Many people that post blog comments are aware that an impressive-enough comment may yield some amount of lasting fame, and a regular record of great comments will definitely cement a place in history, possibly to include entries in the dictionary of slang for a commonly-used phrase. In that vein, I must add that in Soviet Russia, blog comments laser-point YOU!

MLS (profile) says:

Blog Comments

I wholeheartedly concur that provocative topics many times present information in a new light that can challenge one to reconsider long cherished notions. While I may disagree with some of what is being presented, I would be foolish to not give it thoughtful consideration for the very reason you note. Sadly, far too many who do comment do so out of a visceral reaction that rapidly devolves into name calling and insults. Occasionally, however, a truly thought provoking comment is made that seems to make the process all worthwhile.

Anonymous Coward says:

Best comment I ever read was on a sex-toy website (*cough*). For one of those fake vagina things.

It was this beautifully written, eloquent prose written as if the buyer was a lord who’d just bought this thing.

I’d link to it but it’s probably inappropriate, and I think the site has pulled that product from their line so the review was deleted.

Seth (user link) says:

I have looked into this myself. Sometimes the dumbest posts have the most comments.

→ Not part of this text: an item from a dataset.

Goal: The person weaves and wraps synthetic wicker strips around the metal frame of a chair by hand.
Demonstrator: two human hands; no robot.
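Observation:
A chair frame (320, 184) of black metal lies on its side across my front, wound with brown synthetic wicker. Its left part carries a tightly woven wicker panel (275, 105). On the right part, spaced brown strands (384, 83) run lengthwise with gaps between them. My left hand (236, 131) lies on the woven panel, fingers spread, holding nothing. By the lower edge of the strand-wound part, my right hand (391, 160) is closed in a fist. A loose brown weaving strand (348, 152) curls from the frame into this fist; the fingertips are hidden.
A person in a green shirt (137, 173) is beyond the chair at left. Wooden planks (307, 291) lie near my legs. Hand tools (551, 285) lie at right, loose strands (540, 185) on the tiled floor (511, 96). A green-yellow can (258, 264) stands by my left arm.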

As an experiment I posted the same exact thing on two different blogs. After almost a day I had no comments from either. I posted two comments to one of the blogs and made it appear to be two different people. In the morning I had 3 more comments on that blog and none on the other.

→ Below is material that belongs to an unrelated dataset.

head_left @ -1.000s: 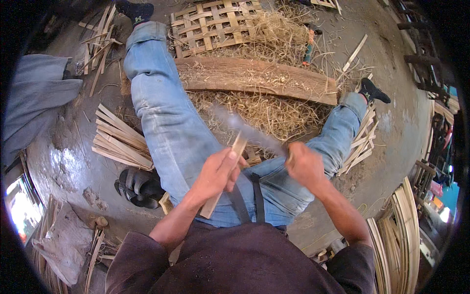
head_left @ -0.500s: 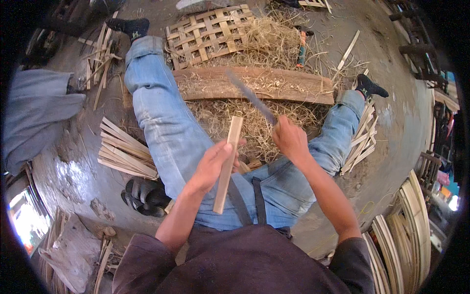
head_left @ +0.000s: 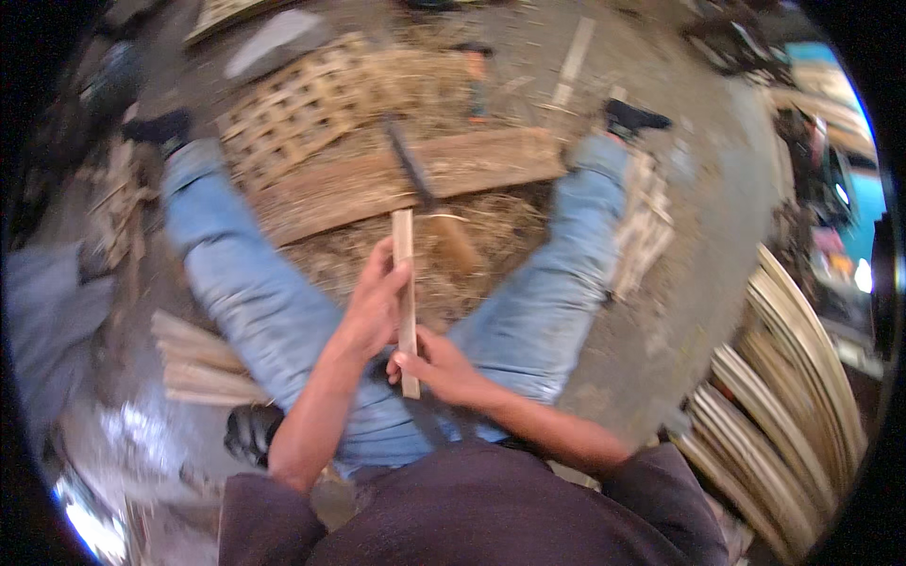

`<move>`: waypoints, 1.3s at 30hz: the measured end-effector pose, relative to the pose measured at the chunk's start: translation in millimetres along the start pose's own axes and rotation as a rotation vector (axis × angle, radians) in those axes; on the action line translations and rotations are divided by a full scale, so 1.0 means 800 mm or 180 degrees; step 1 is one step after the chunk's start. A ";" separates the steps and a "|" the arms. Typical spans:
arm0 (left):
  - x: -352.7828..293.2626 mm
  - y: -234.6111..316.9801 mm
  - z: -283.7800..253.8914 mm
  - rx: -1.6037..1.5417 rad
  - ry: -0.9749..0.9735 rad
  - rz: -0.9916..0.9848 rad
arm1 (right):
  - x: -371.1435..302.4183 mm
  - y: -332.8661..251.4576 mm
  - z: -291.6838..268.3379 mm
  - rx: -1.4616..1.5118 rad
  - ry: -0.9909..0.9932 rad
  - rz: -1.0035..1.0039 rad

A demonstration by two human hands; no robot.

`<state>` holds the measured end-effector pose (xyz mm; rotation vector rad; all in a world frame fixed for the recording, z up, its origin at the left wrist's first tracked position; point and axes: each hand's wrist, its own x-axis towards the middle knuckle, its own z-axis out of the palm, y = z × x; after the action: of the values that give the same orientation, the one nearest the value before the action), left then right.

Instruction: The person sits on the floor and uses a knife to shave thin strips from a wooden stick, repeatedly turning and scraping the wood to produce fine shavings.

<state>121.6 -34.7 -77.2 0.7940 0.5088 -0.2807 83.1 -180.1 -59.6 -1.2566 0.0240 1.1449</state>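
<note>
1. Work in hand: one pale, flat wooden strip (head_left: 406, 302), held near upright in the view, over the lap and between the spread legs (head_left: 250, 283) in blue jeans.
2. Left hand (head_left: 373, 297): fingers closed about the strip's upper-middle part, thumb against its face; the top end projected beyond the grip.
3. Right hand (head_left: 439, 366): fingers and thumb pinched the strip near its lower end, just below the left hand. A short end stuck out under this grip.
4. Knife (head_left: 428, 195): in neither hand. Dark blade crossed over the plank (head_left: 500, 160); the brown handle lay over the shavings (head_left: 514, 222), just beside the strip's top end in the view. Handle outline blurred; exact contact with the plank could not be told.
5. Plank: lay crosswise between the lower legs, shavings on its near side.
6. Beyond the plank: woven lattice (head_left: 293, 108) of flat strips, left of centre; near its right end, a tool (head_left: 476, 87) coloured orange and green, kind unclear from blur.
7. Flanks: strip bundle (head_left: 203, 363) outside the left leg; second strip bundle (head_left: 642, 226) outside the right leg.
8. Periphery: long curved slats (head_left: 802, 377) at lower right; grey-blue cloth (head_left: 57, 325) at far left.
</note>
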 end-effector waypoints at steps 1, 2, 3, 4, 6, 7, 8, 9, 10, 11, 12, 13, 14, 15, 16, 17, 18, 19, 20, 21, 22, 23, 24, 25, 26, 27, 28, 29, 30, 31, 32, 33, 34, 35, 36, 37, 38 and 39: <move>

The results aren’t perfect because the hits per day for each site weren’t exactly the same and I didn’t do enough trials to be conclusive but my hunch is that people for the most part are sheep and are more comfortable doing something that other people are already doing. It just takes one adventurous person to start the wave.

Killer_Tofu (profile) says:

To AC poster #3 and Ray Trygstad post #2

Thank you much for those links.
I was not aware that Amazon sold Uranium Ore.
Kind of shocked.
And that poem there that Amanda wrote is priceless!

Even more priceless are that ebay member’s feedbacks.
It is just awesome that he gets away with leaving all of those. Soooo entertaining. Am emailing that link to many people when I get home.